Direct3D 11 Multithreading

I’ve been putting it off for a while, but with my recent trip to GDC and the arrival of the Direct3D 11 beta, I thought it was about time I switched my renderer to be multithreaded. One of the things I learned at a Direct3D 11 talk at GDC is that it works on ‘down-level hardware’, which means DirectX 9 & 10 cards. Of course, you don’t get the snazzy new hardware features, but you do get some of the benefits of the new API, like multithreading and limited compute shaders (albeit not as fast as it will be on the real hardware).

There has been some multithreading support in earlier DirectX versions for a while now by using the multithreaded flag when creating the device. Typically though, the pattern has been to run a dedicated rendering thread and submit objects to be rendered to that thread. This allows the device to stay in single threaded mode where it is faster.

Things have changed a lot with Direct3D 11. The rendering API has been separated from the factory functions into a separate object called the device context. The factory functions on the device are all free threaded, meaning that they can be called from any thread. The device context functions are designed to be called from the same thread.
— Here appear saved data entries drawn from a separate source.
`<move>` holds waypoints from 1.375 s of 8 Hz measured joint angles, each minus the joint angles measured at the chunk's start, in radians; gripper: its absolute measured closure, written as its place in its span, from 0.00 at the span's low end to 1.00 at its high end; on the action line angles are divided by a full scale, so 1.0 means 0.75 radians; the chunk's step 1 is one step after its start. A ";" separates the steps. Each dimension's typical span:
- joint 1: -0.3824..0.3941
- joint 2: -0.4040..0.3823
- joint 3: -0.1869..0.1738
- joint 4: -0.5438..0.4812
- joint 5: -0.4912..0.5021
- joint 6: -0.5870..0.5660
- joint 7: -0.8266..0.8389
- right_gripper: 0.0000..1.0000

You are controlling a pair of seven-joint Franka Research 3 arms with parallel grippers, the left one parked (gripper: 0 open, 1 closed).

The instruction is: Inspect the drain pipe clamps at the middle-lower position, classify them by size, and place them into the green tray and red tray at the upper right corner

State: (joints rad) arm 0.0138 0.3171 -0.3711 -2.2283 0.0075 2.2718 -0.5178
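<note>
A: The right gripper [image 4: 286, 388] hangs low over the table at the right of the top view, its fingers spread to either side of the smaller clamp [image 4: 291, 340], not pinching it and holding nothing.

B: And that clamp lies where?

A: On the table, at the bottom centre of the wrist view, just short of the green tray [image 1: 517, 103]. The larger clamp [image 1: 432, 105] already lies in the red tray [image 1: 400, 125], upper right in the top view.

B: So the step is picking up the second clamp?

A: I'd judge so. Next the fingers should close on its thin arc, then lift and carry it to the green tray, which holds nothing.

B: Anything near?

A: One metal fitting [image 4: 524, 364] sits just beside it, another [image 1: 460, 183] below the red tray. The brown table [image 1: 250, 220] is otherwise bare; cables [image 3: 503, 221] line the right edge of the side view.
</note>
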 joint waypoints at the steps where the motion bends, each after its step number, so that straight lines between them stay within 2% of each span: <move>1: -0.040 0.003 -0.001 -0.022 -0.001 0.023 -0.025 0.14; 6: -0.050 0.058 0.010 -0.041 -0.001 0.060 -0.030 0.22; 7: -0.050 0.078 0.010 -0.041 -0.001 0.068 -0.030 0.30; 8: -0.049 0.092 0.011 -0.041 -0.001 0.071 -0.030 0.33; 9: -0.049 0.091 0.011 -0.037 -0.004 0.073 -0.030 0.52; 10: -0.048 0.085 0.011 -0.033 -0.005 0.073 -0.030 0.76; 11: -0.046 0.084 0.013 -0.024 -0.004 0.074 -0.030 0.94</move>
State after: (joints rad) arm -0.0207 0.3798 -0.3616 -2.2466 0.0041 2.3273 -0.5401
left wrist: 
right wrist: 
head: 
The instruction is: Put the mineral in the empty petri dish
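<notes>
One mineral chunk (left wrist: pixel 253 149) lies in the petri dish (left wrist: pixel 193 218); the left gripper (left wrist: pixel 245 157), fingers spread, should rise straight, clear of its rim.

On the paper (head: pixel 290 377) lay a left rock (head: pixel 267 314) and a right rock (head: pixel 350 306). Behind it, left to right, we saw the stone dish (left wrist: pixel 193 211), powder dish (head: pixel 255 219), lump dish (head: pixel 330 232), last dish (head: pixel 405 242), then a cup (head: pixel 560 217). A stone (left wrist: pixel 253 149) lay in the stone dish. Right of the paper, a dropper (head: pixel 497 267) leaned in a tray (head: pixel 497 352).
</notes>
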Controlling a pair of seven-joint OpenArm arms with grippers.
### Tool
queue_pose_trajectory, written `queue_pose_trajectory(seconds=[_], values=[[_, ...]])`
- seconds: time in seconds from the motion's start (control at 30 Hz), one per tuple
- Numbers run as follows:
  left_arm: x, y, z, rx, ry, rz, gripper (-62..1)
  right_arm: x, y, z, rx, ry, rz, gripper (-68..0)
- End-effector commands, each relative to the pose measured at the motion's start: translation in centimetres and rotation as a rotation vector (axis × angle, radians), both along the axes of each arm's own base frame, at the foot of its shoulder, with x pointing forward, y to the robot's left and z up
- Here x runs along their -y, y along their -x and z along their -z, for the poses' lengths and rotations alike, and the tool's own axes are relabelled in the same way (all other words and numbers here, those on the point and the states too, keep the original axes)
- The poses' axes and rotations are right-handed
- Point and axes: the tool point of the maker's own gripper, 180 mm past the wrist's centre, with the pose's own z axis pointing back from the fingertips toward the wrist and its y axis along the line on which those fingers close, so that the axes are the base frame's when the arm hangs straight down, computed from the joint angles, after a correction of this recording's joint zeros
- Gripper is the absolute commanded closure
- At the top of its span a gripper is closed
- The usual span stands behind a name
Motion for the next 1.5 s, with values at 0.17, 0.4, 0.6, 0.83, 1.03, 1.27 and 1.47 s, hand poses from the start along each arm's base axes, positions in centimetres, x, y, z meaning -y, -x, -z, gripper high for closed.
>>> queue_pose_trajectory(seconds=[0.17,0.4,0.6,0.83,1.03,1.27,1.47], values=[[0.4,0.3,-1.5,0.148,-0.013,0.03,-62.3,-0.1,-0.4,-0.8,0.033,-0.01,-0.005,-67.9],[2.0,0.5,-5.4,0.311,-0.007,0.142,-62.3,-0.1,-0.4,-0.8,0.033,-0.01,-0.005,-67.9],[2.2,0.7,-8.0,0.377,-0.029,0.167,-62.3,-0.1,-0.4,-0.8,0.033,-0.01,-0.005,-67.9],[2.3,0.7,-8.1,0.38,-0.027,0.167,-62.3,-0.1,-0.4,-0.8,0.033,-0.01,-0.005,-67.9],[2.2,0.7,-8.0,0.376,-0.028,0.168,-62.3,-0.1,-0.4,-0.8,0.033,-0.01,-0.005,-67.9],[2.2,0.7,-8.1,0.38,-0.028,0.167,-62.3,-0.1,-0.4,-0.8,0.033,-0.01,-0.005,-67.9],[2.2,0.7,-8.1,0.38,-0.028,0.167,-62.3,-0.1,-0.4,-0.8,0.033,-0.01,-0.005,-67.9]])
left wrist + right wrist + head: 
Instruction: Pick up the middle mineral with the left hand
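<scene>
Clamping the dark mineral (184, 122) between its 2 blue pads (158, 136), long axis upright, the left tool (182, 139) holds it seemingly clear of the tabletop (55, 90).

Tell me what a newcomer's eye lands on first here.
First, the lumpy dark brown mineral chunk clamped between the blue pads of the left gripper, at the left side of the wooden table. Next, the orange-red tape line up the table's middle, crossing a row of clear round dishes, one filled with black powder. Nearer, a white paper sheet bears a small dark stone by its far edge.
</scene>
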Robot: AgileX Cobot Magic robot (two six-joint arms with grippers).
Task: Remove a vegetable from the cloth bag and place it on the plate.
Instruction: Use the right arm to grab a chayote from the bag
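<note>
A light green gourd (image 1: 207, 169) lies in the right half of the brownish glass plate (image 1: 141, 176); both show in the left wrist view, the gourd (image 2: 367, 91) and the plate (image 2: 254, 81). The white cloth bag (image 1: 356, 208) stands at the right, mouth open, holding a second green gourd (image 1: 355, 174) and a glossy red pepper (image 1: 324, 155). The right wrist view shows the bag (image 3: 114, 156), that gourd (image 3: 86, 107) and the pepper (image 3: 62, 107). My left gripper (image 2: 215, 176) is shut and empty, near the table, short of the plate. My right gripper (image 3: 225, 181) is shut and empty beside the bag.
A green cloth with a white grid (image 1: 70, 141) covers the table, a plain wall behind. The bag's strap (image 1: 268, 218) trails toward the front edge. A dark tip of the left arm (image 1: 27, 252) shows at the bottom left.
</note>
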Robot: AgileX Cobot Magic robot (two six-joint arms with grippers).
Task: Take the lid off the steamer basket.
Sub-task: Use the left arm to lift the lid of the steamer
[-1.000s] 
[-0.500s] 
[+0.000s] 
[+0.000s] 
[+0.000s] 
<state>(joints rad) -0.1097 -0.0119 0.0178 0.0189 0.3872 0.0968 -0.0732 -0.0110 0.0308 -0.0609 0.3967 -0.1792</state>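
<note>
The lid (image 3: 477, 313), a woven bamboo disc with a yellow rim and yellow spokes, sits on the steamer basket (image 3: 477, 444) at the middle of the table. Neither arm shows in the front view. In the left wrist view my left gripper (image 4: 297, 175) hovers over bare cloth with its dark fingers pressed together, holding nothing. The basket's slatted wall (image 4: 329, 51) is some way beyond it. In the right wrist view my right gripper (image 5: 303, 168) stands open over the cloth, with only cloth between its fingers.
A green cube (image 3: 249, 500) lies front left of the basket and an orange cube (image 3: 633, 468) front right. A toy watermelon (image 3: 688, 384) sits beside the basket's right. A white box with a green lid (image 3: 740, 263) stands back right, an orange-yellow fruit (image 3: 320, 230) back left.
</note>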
The basic idea behind multithreading in Direct3D 11 is that you create an immediate device context on the main thread. Then, for each thread on which you’d like to be able to render, you create a deferred context. As you can probably guess from the names, commands executed on the immediate context get executed immediately, but those on the deferred context just get saved off into a command list. You then execute the deferred command lists on the main thread using the immediate device context. Sounds easy enough.

Thread Pools

Given that you can submit draw calls to deferred contexts on multiple threads, it makes sense to ditch the single rendering thread concept and switch to using something like a thread pool for issuing the draw calls. This scales far better than a dedicated rendering thread. It’s also pretty easy to set up a simple thread pool, and give each worker thread a deferred render context.

There are plenty of places on the internet to read about thread pools so I’m not going to get into it here, but one thing I can’t stress enough is to make sure that you get your synchronization right! In my initial implementation, I used my normal queue data structure, but wrapped it up in mutexes (mutices?) to make sure it was thread-safe. This worked out well since I was very confident that things were working correctly, but a quick foray into VTune told me that I was spending 40% of the time waiting on synchronization points!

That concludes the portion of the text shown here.